Goal of the exercise »
Quote each record exactly, please, leaving none out.

Provided records »
- Opening Delimiter -

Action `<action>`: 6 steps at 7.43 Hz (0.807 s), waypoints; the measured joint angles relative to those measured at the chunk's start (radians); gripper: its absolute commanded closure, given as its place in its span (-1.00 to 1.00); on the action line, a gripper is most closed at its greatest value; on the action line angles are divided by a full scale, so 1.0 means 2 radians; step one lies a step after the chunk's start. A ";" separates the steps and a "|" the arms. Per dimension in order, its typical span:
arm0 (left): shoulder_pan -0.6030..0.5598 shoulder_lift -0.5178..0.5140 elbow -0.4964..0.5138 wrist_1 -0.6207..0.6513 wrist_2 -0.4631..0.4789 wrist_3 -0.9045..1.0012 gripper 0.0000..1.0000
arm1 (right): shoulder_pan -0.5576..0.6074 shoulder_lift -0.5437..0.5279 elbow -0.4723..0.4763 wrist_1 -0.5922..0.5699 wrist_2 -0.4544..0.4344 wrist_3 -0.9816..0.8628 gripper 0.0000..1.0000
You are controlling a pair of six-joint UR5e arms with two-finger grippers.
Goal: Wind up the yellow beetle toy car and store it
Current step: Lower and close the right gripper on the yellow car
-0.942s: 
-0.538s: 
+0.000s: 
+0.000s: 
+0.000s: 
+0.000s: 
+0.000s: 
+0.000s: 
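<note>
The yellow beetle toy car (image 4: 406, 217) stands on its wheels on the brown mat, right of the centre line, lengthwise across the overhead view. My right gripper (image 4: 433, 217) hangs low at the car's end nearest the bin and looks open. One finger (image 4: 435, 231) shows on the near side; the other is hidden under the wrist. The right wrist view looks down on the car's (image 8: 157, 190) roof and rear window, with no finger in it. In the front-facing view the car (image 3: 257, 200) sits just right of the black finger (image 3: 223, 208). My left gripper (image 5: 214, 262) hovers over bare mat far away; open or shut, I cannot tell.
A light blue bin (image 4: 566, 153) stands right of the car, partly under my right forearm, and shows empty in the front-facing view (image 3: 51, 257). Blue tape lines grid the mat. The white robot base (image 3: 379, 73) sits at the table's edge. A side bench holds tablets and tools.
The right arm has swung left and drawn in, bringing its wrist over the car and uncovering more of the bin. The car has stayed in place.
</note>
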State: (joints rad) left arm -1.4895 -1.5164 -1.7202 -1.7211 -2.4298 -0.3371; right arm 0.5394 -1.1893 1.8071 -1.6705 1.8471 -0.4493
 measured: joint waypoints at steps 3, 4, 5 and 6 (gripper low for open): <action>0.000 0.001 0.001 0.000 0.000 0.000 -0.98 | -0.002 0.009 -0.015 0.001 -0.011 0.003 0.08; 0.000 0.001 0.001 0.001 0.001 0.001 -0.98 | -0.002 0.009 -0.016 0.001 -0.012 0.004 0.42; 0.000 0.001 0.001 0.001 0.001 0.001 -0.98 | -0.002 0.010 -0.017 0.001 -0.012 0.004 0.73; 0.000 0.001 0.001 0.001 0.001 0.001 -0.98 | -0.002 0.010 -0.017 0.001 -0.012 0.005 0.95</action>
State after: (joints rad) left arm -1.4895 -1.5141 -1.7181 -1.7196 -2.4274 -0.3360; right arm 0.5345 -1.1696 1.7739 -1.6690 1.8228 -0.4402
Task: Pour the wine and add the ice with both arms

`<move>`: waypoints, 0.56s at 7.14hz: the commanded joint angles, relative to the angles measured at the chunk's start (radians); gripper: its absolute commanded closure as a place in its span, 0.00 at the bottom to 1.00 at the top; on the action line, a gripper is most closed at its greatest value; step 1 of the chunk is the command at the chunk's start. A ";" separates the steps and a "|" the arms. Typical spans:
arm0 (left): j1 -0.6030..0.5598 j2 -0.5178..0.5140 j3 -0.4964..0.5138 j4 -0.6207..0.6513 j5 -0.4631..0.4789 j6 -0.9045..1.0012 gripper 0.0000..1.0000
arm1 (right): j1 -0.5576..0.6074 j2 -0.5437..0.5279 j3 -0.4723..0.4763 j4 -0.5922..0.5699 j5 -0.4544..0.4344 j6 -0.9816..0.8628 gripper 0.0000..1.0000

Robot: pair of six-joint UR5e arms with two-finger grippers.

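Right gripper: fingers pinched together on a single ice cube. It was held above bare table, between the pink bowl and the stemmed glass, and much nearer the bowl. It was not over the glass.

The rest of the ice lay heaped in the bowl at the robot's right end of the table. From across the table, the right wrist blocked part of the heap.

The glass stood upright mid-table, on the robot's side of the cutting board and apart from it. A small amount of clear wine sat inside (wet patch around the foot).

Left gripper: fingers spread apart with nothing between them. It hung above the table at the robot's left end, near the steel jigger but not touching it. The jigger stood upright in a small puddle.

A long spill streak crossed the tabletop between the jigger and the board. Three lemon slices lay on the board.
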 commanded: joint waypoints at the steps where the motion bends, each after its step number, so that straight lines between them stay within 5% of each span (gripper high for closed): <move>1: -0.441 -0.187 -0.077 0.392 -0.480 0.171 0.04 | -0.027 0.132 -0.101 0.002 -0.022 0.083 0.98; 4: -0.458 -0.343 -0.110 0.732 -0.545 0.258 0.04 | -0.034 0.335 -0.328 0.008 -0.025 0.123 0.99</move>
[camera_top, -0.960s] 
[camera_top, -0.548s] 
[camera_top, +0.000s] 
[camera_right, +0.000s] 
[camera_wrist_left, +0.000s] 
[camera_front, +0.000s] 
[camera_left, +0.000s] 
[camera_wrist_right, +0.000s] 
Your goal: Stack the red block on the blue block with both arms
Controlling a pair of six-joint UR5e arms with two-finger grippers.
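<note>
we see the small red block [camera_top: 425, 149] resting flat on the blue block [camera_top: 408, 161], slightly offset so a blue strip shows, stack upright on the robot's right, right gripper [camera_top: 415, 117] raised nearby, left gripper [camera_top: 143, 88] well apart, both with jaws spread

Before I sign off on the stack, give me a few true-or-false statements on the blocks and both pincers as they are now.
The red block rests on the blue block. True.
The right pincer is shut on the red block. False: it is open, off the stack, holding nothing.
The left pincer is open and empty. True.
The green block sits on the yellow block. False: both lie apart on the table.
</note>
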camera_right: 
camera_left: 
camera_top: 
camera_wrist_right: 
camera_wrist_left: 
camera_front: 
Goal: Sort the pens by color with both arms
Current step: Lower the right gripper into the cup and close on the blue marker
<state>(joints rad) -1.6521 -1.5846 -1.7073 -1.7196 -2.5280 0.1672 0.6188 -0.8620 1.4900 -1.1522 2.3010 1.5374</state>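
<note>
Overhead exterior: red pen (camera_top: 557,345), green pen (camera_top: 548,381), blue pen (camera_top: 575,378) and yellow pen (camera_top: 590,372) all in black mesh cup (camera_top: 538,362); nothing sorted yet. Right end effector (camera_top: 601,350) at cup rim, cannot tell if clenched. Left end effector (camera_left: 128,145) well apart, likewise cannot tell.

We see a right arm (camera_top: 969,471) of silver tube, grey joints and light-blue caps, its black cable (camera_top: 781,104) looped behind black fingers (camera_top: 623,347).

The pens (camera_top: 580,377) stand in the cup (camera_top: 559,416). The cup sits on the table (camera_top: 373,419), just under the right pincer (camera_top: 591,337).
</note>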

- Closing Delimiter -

Solution for this task »
Action `<action>`: 6 steps at 7.43 Hz (0.807 s), waypoints; the measured joint angles relative to those measured at the chunk's start (radians); gripper: its absolute commanded closure, given as its place in its span (-1.00 to 1.00); on the action line, a gripper is most closed at its greatest value; on the action line angles are divided by a full scale, so 1.0 means 2 radians; step one lies a step after the chunk's start. A ";" separates the steps and a "|" the arms. Per dimension in order, its typical span:
arm0 (left): shoulder_pan -0.6030..0.5598 shoulder_lift -0.5178..0.5140 elbow -0.4964..0.5138 wrist_1 -0.6207..0.6513 wrist_2 -0.4631..0.4789 wrist_3 -0.9045..1.0012 gripper 0.0000..1.0000
arm1 (right): shoulder_pan -0.5576..0.6074 shoulder_lift -0.5437..0.5279 elbow -0.4723..0.4763 wrist_1 -0.5922..0.5699 wrist_2 -0.4544..0.4344 wrist_3 -0.9816..0.8628 gripper 0.0000..1.0000
You are controlling a pair of six-joint UR5e arms with two-finger grippers.
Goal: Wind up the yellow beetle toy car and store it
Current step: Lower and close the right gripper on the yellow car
-0.942s: 
-0.538s: 
+0.000s: 
+0.000s: 
+0.000s: 
+0.000s: 
+0.000s: 
+0.000s: 
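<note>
The yellow beetle toy car (image 4: 406, 217) stands on its wheels on the brown mat, right of the centre line, lengthwise across the overhead view. My right gripper (image 4: 433, 217) hangs low at the car's end nearest the bin and looks open. One finger (image 4: 435, 231) shows on the near side; the other is hidden under the wrist. The right wrist view looks down on the car's (image 8: 157, 190) roof and rear window, with no finger in it. In the front-facing view the car (image 3: 257, 200) sits just right of the black finger (image 3: 223, 208). My left gripper (image 5: 214, 262) hovers over bare mat far away; open or shut, I cannot tell.
A light blue bin (image 4: 566, 153) stands right of the car, partly under my right forearm, and shows empty in the front-facing view (image 3: 51, 257). Blue tape lines grid the mat. The white robot base (image 3: 379, 73) sits at the table's edge. A side bench holds tablets and tools.
The right arm has swung left and drawn in, bringing its wrist over the car and uncovering more of the bin. The car has stayed in place.
</note>
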State: (joints rad) left arm -1.4895 -1.5164 -1.7202 -1.7211 -2.4298 -0.3371; right arm 0.5394 -1.1893 1.8071 -1.6705 1.8471 -0.4493
 measured: joint waypoints at steps 3, 4, 5 and 6 (gripper low for open): <action>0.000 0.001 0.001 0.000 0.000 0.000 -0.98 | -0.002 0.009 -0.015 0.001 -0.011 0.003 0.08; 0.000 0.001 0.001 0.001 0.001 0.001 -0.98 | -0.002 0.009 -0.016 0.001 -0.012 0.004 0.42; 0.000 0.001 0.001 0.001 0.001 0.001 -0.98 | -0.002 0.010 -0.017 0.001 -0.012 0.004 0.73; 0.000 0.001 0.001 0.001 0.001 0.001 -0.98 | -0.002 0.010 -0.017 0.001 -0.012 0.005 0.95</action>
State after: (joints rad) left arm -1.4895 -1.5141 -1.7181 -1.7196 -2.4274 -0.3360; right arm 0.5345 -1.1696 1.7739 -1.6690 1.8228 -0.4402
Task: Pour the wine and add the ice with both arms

`<move>`: waypoints, 0.56s at 7.14hz: the commanded joint angles, relative to the angles measured at the chunk's start (radians); gripper: its absolute commanded closure as a place in its span, 0.00 at the bottom to 1.00 at the top; on the action line, a gripper is most closed at its greatest value; step 1 of the chunk is the command at the chunk's start. A ";" separates the steps and a "|" the arms. Typical spans:
arm0 (left): j1 -0.6030..0.5598 j2 -0.5178..0.5140 j3 -0.4964..0.5138 j4 -0.6207..0.6513 j5 -0.4631..0.4789 j6 -0.9045..1.0012 gripper 0.0000..1.0000
arm1 (right): j1 -0.5576..0.6074 j2 -0.5437..0.5279 j3 -0.4723..0.4763 j4 -0.5922..0.5699 j5 -0.4544..0.4344 j6 -0.9816..0.8628 gripper 0.0000..1.0000

Robot: pair of six-joint UR5e arms with two-finger grippers.

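Right gripper: fingers pinched together on a single ice cube. It was held above bare table, between the pink bowl and the stemmed glass, and much nearer the bowl. It was not over the glass.

The rest of the ice lay heaped in the bowl at the robot's right end of the table. From across the table, the right wrist blocked part of the heap.

The glass stood upright mid-table, on the robot's side of the cutting board and apart from it. A small amount of clear wine sat inside (wet patch around the foot).

Left gripper: fingers spread apart with nothing between them. It hung above the table at the robot's left end, near the steel jigger but not touching it. The jigger stood upright in a small puddle.

A long spill streak crossed the tabletop between the jigger and the board. Three lemon slices lay on the board.
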 commanded: joint waypoints at the steps where the motion bends, each after its step number, so that straight lines between them stay within 5% of each span (gripper high for closed): <move>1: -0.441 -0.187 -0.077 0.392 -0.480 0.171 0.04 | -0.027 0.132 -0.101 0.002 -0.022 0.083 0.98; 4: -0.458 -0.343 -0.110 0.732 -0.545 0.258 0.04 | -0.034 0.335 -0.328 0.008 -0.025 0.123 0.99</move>
[camera_top, -0.960s] 
[camera_top, -0.548s] 
[camera_top, +0.000s] 
[camera_right, +0.000s] 
[camera_wrist_left, +0.000s] 
[camera_front, +0.000s] 
[camera_left, +0.000s] 
[camera_wrist_right, +0.000s] 
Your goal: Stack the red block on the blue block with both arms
Controlling a pair of six-joint UR5e arms with two-finger grippers.
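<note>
we see the small red block [camera_top: 425, 149] resting flat on the blue block [camera_top: 408, 161], slightly offset so a blue strip shows, stack upright on the robot's right, right gripper [camera_top: 415, 117] raised nearby, left gripper [camera_top: 143, 88] well apart, both with jaws spread

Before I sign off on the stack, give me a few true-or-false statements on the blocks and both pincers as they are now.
The red block rests on the blue block. True.
The right pincer is shut on the red block. False: it is open, off the stack, holding nothing.
The left pincer is open and empty. True.
The green block sits on the yellow block. False: both lie apart on the table.
</note>
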camera_right: 
camera_left: 
camera_top: 
camera_wrist_right: 
camera_wrist_left: 
camera_front: 
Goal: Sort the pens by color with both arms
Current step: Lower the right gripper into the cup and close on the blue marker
<state>(joints rad) -1.6521 -1.5846 -1.7073 -1.7196 -2.5280 0.1672 0.6188 -0.8620 1.4900 -1.1522 2.3010 1.5374</state>
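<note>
Overhead exterior: red pen (camera_top: 557,345), green pen (camera_top: 548,381), blue pen (camera_top: 575,378) and yellow pen (camera_top: 590,372) all in black mesh cup (camera_top: 538,362); nothing sorted yet. Right end effector (camera_top: 601,350) at cup rim, cannot tell if clenched. Left end effector (camera_left: 128,145) well apart, likewise cannot tell.

We see a right arm (camera_top: 969,471) of silver tube, grey joints and light-blue caps, its black cable (camera_top: 781,104) looped behind black fingers (camera_top: 623,347).

The pens (camera_top: 580,377) stand in the cup (camera_top: 559,416). The cup sits on the table (camera_top: 373,419), just under the right pincer (camera_top: 591,337).
</note>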

With that, the answer is complete.